Так что, устроившись на сене, я просто смотрел в небо. Высокое оно весной, красивое… Жаль только что ехать недалеко, больно уж приятно лежать и ничего не делать.
Зато когда добрались до места и я увидел насколько здесь всё поменялось, чуть за сердце не взялся.
Там где стоял слепленный из говна и веток шалаш, теперь красовалось высокое бревенчатое здание с четырехскатной крышей, рядом расположилась вереница домиков поменьше, но каких-то низеньких, типа сараек. Склады? Или для скотины что-то? И только когда подъехали ещё ближе, я понял что никакие это не сарайки и не склады, а причаленные к берегу плавательные средства, которые Михалыч гордо именовал баржами. Баржа это что? — Корабль. Очень большой корабль. Здесь же дикая смесь плота, понтона, и катамарана.
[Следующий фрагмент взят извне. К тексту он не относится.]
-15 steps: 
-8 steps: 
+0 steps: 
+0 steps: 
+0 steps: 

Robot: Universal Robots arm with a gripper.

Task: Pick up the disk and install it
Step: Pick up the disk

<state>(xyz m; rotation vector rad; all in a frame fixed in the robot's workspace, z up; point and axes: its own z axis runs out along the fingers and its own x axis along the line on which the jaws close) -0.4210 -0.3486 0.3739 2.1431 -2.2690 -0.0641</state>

Бочки, бревна, сталь — этакий сендвич с постройками. Оно понятно что функциональность наше всё, но наслушавшись Михалыча, я ожидал увидеть несколько другое.
Высокие борта, квадратные надстройки впереди и точно такие же, только гораздо больше, на корме. На каждой «барже» по две мачты со спущенными парусами, в бортах специальные ниши для вёсел, и по всему периметру скамейки для гребцов.
Вдоволь «налюбовавшись» на речных монстров, я поднялся на борт крайнего.
— О! Василий! Здорова! — непонятно откуда раздался знакомый голос.
Повернувшись на звук, я увидел торчащую из люка чумазую голову. Это был Андрей.
— Мы уж думали ты не появишься! — покинув своё убежище, он вытер ладони, и сообщив кому-то о перекуре, протянул мне руку.
— Ну дак! — улыбнулся я, — места в трюме много?
Люк откуда он вылез, располагался в «хвосте» судна, там, где по моему мнению ничего не должно быть.
— Да какой там трюм, ты чего? В три погибели ползать приходиться… Посмотришь?
Несмотря на скептический отзыв, я заглянул внутрь. Темно, грязно, пахнет сыростью и железом.
— Машинное отделение?
— Типа того. На катерах моторы поставили, на случай если бензином разживёмся, вот, починяю маленько!
— Катерах? — я огляделся по сторонам, но ничего кроме таких же громоздких посудин не увидел.
— Понимаю. Это мы меж собой их так называем, если с мотором — катер, без — баржа. — усмехаясь, объяснил Андрей.
Такая трактовка звучала логично, и закончив с осмотром «трюма», я выполз на палубу, переключаясь на носовую надстройку.
Собранная из труб и обваренная жестью, внутри она была аккуратно обшита доской, а её главным «украшением» являлся штурвал в виде руля от какого-то старинного грузовика.
Большой и тонкий, выглядел он, прямо сказать не очень к месту, но судя по тому что я видел, здесь вообще мало что было к месту. Снятая с буханки и врезанная в фанерную плоскость приборная панель с датчиком давления масла и температуры, тут же непонятный рычаг-рубильник, прибитое к полу пошарпанное иномарочное кресло с подголовником, забитые какими-то коробочками узкие полочки под потолком, автомобильный люк в крыше, застеклённые окошки по периметру — всё это смотрелось хоть и основательно, но как-то уж очень коряво. Словно тот кто это сделал пользовался исключительно топором и кувалдой.